Creative Lives’ survey demonstrates a huge appetite for more creative collaborations across the arts sector. 

A new survey conducted by Creative Lives has revealed local creative groups’ eagerness for more creative collaborations with professional arts organisations, but also a desire for equal treatment with their publicly-funded counterparts. 

The aims of the survey were to establish:

  • how well-connected local, voluntary-led creative groups felt to other arts organisations in their areas; 
  • whether they would like any specific support from professional arts institutions that receive public funding; 
  • and what they could offer to professional arts institutions.  

We received responses from local creative groups from all four nations of the UK and from Ireland, working in a wide variety of artforms including dressmaking, dance, printmaking, textile art, singing, creative writing, graffiti, theatre, festivals, music, spoken word, jewellery and songwriting. The age of the groups ranged from 25 years old to brand-new groups established during the COVID-19 pandemic. 

We wanted to get a general sense of how well connected local creative groups felt to the wider cultural sector in their areas. The majority of respondents fell somewhere in the middle, with 32% reporting that they felt “a little” connected to the wider arts sector, and 45% reporting feeling “quite a bit” connected. 

Of the 9% of respondents who reported “not at all”, all were recently established, with one exception, suggesting that the impact of the pandemic may have removed many usual networking opportunities. 

Of the 14% of groups who said they felt very well connected, almost all were based in large cities, suggesting a critical mass of potential partners in the arts sector. Some rural groups reported difficulties in connecting and promoting their work.  

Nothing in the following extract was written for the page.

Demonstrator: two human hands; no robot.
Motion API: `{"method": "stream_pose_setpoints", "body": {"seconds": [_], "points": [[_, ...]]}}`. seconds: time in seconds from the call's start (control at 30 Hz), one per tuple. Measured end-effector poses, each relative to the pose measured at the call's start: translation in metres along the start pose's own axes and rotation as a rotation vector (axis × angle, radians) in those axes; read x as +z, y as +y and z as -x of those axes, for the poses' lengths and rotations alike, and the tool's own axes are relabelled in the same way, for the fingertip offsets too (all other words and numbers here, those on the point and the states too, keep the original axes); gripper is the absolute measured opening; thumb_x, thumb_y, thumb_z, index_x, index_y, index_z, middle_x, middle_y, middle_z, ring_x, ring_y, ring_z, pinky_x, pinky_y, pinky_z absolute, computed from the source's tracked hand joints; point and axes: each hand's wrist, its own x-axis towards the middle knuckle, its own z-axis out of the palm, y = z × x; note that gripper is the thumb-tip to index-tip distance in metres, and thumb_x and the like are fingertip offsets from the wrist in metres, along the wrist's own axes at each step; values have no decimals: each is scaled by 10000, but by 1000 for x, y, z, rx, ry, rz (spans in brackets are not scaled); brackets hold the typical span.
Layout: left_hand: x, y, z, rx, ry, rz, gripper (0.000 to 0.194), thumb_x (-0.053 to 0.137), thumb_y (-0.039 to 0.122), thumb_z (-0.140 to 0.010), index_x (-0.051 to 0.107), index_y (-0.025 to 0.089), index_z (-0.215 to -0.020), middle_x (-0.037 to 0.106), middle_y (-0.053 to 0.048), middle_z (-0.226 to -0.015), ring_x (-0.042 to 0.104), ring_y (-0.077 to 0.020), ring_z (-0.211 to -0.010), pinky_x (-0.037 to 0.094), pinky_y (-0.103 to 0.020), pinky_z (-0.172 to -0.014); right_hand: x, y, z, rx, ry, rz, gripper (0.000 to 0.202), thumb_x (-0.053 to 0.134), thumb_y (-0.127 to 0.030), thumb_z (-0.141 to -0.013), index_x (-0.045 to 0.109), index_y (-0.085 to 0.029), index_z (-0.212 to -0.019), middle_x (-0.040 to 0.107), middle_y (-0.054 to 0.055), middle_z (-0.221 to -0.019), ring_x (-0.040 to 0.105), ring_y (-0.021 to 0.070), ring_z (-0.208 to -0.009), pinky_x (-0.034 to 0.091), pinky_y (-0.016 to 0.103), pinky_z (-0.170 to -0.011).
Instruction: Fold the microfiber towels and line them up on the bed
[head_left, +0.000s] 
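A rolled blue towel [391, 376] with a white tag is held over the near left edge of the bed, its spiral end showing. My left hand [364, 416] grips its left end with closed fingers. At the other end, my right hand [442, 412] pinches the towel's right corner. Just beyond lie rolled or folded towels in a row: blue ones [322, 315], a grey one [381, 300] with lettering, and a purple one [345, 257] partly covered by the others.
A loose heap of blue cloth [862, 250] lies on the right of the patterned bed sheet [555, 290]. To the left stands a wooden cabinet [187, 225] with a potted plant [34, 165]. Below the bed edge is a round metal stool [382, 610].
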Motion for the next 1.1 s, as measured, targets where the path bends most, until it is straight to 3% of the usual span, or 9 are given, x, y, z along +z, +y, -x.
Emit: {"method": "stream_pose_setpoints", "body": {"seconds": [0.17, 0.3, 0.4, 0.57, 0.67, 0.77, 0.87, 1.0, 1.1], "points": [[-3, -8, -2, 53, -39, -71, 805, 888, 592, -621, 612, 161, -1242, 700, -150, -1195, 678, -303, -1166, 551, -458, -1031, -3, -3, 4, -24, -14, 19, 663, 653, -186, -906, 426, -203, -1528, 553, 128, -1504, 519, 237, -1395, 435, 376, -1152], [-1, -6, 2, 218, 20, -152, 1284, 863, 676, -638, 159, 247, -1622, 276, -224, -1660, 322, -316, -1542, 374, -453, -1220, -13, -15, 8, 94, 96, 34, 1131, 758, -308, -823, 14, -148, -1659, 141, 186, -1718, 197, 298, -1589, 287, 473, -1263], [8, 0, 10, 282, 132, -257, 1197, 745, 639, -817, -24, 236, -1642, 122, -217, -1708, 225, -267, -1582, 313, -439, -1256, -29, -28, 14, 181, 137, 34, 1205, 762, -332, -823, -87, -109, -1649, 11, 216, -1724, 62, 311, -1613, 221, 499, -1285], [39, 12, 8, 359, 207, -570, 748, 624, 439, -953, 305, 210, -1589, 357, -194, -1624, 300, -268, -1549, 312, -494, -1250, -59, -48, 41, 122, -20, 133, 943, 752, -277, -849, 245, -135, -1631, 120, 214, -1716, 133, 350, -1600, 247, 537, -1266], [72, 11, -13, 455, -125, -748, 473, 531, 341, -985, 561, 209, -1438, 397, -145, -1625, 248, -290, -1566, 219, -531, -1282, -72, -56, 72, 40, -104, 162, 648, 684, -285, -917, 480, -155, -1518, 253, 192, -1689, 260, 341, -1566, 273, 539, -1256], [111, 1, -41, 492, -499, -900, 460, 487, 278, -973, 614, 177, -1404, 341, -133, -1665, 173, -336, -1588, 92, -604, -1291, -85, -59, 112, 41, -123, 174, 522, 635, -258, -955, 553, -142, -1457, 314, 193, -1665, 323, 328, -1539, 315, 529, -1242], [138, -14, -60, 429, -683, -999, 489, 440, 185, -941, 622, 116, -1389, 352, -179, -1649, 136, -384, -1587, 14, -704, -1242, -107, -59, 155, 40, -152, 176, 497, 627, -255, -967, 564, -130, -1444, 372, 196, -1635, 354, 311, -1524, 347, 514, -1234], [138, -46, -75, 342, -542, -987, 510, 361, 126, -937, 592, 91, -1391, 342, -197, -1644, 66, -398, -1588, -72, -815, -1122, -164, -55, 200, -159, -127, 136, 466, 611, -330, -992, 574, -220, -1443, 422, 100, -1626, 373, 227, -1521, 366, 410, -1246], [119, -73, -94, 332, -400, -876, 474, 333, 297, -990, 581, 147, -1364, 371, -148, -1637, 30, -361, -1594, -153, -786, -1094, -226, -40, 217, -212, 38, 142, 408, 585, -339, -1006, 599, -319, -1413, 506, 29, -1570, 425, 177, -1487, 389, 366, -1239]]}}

We are lucky enough to live in a very vibrant city with lots of creative opportunities.

What support would local creative groups like from professional arts institutions?

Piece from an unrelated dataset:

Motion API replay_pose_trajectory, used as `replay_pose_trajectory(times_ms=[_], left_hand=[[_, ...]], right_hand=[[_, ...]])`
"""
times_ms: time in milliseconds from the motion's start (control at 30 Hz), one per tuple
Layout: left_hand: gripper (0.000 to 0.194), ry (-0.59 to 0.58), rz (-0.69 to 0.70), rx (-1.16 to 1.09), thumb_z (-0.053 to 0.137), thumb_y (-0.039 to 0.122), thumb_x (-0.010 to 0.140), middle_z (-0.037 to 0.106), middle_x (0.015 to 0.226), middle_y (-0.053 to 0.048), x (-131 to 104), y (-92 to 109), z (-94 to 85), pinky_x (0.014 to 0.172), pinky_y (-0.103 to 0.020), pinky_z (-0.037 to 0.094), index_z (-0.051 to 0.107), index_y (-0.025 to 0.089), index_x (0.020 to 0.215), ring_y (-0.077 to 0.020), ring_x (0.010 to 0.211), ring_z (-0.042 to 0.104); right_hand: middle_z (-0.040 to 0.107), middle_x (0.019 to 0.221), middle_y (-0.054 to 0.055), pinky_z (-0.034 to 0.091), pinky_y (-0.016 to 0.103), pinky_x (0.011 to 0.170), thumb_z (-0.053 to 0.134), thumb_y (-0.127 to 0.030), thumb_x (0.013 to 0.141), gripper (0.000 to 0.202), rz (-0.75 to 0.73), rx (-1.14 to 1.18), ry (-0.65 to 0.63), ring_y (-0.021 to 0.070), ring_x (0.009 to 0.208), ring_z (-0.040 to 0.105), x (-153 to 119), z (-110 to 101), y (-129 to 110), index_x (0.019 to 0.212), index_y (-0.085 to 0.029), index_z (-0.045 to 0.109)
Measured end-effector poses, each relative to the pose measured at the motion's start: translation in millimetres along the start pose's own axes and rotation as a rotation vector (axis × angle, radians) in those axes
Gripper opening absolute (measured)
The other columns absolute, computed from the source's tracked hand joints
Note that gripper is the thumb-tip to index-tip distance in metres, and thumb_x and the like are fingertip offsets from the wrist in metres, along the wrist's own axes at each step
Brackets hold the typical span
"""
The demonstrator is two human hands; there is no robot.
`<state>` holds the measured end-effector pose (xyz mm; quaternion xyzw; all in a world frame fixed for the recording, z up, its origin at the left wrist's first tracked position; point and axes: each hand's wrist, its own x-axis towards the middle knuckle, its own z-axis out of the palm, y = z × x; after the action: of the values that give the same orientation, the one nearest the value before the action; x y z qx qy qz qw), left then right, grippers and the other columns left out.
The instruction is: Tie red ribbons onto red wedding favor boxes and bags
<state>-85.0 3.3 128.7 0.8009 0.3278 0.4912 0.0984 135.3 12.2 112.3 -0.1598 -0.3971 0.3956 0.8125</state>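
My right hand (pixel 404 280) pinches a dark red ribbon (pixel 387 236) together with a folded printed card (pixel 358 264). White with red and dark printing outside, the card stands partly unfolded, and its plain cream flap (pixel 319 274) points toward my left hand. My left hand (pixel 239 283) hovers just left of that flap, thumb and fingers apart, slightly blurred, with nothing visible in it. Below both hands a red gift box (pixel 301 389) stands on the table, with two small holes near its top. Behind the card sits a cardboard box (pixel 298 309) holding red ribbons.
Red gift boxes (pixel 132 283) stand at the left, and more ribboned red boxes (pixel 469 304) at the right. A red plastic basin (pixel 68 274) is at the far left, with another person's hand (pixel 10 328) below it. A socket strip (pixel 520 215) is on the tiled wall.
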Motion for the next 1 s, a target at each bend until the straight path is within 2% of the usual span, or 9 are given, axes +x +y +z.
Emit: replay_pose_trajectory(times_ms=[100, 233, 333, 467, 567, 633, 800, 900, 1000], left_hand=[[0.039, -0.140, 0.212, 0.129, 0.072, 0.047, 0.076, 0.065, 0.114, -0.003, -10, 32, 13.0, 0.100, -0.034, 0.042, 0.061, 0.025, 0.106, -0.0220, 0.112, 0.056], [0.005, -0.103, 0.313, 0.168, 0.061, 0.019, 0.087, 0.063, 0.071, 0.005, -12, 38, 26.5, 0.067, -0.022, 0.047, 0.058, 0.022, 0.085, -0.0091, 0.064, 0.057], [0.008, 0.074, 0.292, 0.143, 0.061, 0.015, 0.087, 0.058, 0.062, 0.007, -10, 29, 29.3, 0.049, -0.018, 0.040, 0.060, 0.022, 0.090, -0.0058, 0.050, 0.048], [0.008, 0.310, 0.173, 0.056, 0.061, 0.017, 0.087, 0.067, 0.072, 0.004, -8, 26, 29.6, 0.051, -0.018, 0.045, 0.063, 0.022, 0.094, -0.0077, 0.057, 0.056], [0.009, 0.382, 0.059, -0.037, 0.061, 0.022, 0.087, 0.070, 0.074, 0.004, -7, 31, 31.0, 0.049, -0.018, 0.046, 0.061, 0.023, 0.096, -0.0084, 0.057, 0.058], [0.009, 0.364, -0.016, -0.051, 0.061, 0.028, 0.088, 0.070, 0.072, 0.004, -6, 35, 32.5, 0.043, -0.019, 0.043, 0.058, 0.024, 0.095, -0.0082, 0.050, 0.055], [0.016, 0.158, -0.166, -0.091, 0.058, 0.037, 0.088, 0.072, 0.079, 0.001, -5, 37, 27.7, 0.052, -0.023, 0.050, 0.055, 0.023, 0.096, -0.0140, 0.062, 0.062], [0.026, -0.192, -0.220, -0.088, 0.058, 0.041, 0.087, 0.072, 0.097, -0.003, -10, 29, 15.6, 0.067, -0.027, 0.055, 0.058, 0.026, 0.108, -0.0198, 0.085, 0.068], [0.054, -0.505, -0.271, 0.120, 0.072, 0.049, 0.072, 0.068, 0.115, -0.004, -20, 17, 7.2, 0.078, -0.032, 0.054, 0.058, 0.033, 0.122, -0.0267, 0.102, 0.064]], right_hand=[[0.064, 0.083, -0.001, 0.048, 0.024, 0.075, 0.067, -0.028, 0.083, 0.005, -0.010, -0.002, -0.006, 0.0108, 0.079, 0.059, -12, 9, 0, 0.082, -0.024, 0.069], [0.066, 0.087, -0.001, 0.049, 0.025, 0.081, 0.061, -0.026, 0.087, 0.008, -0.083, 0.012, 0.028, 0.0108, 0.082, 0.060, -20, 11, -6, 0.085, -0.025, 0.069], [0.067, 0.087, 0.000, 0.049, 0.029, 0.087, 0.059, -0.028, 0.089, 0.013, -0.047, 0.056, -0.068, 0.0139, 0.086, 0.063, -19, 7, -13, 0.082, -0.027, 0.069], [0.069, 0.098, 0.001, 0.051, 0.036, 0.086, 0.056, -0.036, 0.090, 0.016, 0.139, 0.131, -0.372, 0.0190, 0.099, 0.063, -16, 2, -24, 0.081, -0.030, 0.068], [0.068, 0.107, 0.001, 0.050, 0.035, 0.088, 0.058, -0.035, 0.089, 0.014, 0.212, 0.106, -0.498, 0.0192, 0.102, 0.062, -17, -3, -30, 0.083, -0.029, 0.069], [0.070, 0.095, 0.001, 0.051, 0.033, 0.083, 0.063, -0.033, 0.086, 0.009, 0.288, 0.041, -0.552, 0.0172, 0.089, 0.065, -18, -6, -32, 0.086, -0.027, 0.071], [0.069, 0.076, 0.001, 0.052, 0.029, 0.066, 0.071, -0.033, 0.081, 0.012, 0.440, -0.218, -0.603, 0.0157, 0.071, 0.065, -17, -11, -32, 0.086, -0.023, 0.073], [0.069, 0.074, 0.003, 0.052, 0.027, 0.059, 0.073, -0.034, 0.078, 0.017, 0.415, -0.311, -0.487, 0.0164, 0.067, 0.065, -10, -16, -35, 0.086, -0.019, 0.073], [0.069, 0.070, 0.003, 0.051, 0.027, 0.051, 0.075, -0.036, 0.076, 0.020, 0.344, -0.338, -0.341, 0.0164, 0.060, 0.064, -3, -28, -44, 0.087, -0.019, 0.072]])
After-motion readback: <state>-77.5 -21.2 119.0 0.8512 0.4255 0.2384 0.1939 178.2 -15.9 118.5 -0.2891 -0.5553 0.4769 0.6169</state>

When asked what support, if any, local creative groups would like from professional, publicly-funded arts organisations, the top answer (at 85%) was creative collaborations. Above requests for technical support or resources, there is clearly a large appetite from voluntary arts groups to partner with other arts organisations on creative projects. 

The second most common request was for support with promotion or marketing (68%), followed by artistic support (60%), e.g. seconding artists to a group for a fresh injection of creative ideas. It is our experience, from commissioning artists to work with local creative groups, that the experience is mutually beneficial and that secondments quickly become collaborations. 

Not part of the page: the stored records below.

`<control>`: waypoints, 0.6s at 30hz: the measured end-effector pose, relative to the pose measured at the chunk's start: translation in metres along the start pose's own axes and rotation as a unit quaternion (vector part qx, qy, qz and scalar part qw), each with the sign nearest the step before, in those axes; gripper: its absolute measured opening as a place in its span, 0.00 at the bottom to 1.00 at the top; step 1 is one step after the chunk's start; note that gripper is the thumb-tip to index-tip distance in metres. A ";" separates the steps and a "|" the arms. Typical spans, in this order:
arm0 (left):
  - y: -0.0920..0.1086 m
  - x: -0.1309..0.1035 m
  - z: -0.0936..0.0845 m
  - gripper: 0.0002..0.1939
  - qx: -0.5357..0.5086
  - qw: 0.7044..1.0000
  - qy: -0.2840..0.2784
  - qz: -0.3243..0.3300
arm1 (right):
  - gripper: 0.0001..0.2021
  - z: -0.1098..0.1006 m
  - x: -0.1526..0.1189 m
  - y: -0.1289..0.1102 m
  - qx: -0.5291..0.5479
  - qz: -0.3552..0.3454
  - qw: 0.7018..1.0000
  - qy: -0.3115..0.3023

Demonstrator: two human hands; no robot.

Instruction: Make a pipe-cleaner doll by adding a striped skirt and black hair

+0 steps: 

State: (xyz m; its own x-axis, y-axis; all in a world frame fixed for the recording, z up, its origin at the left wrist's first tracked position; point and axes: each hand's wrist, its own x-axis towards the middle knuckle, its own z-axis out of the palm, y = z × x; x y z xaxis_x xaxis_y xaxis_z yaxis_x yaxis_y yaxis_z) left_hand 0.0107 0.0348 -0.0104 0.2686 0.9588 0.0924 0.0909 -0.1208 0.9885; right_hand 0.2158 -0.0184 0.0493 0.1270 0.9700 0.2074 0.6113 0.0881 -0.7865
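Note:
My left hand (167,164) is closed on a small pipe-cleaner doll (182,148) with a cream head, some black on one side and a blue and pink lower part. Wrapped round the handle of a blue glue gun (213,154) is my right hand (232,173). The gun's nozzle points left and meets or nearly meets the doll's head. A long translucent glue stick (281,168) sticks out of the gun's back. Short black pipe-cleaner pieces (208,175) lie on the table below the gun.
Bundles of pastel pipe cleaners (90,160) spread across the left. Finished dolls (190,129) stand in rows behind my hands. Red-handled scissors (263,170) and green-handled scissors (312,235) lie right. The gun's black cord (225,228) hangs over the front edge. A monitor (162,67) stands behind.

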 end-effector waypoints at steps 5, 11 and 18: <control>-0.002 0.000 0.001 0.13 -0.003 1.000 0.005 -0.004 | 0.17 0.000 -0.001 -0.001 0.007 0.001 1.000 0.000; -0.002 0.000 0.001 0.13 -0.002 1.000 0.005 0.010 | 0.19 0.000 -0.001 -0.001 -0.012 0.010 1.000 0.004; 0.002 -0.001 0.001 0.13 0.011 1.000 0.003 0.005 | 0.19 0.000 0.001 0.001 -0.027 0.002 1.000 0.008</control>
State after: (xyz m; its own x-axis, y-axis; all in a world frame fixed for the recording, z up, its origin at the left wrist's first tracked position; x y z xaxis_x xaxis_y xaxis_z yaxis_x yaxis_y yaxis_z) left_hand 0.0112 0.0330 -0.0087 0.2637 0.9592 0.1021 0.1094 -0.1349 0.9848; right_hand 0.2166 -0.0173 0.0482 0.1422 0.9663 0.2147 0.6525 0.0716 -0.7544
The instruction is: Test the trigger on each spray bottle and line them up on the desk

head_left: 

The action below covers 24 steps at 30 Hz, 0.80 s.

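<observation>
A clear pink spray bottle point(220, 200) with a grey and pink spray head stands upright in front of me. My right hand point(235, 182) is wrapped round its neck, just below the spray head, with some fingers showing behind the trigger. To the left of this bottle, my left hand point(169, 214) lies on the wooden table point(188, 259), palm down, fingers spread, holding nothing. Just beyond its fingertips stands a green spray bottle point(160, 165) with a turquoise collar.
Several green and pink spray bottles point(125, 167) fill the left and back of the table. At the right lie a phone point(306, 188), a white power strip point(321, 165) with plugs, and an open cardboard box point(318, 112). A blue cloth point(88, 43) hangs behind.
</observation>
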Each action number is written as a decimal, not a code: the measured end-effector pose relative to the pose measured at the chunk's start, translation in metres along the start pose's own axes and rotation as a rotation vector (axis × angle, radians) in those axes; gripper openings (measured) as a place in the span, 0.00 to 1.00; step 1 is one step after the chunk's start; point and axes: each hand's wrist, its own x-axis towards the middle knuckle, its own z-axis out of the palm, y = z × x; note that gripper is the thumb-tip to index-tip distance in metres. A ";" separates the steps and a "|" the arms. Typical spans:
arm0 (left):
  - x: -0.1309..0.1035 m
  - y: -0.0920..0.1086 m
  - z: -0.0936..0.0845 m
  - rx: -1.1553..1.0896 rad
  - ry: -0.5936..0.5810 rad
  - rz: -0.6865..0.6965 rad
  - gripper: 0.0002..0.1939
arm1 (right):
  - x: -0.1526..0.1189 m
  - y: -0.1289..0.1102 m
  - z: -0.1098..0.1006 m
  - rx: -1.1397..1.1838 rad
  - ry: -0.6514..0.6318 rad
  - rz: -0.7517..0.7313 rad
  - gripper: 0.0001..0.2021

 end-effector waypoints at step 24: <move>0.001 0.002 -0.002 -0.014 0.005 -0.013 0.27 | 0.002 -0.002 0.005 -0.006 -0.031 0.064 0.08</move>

Other commonly requested areas of support were for fundraising (57%) and the provision of venues (55%). 

What support could local creative groups offer to professional arts institutions?

When asked what support or expertise local creative groups could offer to other arts organisations, the top answer (91%) was exactly the same: creative collaborations

Local creative groups often have strong, trusted connections with their communities, which is a real asset. One multi-cultural and multi-faith creative group stated that “Professionals use the group when they need to engage with the wider diverse community.” Another stated that “We reach audiences that don’t necessarily trust or engage with bigger institutions.” 

Voluntary arts groups also provide access to emerging or early career artists, who often begin their professional pathways with amateur arts activity. 

Some survey respondents also reported that their expertise wasn’t sufficiently valued by decision makers:

We’d like to be taken more seriously by the bigger funded institutions and offered a seat at the strategic table. Big decisions get made without us that end up affecting us.

Creative Lives’ recent research report, Common Ground: Rewilding the Garden, expressed a need to reconnect the disparate parts of our cultural ecosystem. This new survey suggests that among local creative groups there is real enthusiasm for improving links through creative collaborations with other arts organisations.